Ballungsgebiet - Typ eines Wirtschaftsgebietes mit starker regionaler und lokaler Konzentration (Agglomeration) der materiellen Produktion, ins­bes. der Industrie und des Transportwesens und der Bevölkerung sowie mit einer hochgradigen Verstädterung. Für die Abgrenzung von Ballungsgebiet werden meist statistische Kriterien benutzt, u. a. die Be­völkerungsdichte, die Industriedichte und der In­dustrialisierungsgrad.
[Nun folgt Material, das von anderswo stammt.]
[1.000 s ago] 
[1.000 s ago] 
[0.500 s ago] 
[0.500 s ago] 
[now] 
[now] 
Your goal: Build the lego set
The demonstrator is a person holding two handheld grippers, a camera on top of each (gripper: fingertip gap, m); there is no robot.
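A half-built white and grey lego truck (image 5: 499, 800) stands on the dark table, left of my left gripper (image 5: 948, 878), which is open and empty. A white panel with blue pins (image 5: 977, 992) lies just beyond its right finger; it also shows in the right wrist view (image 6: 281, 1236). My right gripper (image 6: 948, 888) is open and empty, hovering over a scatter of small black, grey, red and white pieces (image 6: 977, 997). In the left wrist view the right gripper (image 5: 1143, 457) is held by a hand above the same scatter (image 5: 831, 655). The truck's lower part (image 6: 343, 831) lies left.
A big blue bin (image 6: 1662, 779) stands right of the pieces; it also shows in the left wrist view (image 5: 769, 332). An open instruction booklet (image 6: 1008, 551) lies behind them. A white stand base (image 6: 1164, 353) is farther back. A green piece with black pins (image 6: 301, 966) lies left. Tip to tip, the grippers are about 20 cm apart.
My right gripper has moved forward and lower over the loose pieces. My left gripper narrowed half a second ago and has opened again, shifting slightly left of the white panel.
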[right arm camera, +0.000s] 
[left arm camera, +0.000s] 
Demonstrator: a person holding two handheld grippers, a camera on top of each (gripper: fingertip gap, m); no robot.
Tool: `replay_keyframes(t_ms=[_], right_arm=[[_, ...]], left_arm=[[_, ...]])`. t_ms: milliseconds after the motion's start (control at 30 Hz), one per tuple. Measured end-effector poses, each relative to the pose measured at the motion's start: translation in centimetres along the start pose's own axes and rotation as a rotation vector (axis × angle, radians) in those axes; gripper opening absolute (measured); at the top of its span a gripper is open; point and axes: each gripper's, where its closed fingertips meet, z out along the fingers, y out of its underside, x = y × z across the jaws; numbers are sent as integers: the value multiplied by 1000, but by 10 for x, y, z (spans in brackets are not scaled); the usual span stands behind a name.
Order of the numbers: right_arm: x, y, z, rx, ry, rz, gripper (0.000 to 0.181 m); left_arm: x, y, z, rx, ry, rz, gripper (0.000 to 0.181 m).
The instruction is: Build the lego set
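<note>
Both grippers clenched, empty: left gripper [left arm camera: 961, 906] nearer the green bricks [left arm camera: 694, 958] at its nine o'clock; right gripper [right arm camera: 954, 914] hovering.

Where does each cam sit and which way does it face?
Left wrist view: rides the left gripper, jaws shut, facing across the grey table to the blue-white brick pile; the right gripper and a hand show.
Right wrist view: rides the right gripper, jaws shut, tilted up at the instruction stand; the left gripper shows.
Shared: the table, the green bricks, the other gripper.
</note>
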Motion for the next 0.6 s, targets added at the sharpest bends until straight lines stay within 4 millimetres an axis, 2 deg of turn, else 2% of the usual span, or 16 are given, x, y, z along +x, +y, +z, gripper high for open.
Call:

In werden als Ballungsgebiet Kreise zusammengefasst, die mit einer durch­schnittlichen Bevölkerungsdichte von i. allg. mehr als 200 Ew./km2 in einem geschlossenen Gebiet an einen oder mehrere großstädtische Kerne an­grenzen. Innerhalb der Ballungsgebiet bilden die Großstädte einschl. ihrer unmittelbaren Stadtrandzone die Ballungs­kerne. Sie stellen die stärkste lokale Agglomera­tion (territoriale Konzentration) dar. Ziel der so­zialistischen Standortpolitik ist es, die Vorteile der Agglomeration umfassend zu nutzen und ihre Nachteile zu vermeiden. Letzteres kann durch Deglomeration, d. h. eine Auflockerung der Bal­lung erreicht werden. Die nichtgroßstädtisch geprägten Teile des Ballungsgebiet bilden das Ballungsfeld. Es weist relativ viel Industriestandorte von unter­schiedlicher Größe und Struktur auf. An der Pe­ripherie der Ballungsgebiet liegen Ballungsrandgebiete.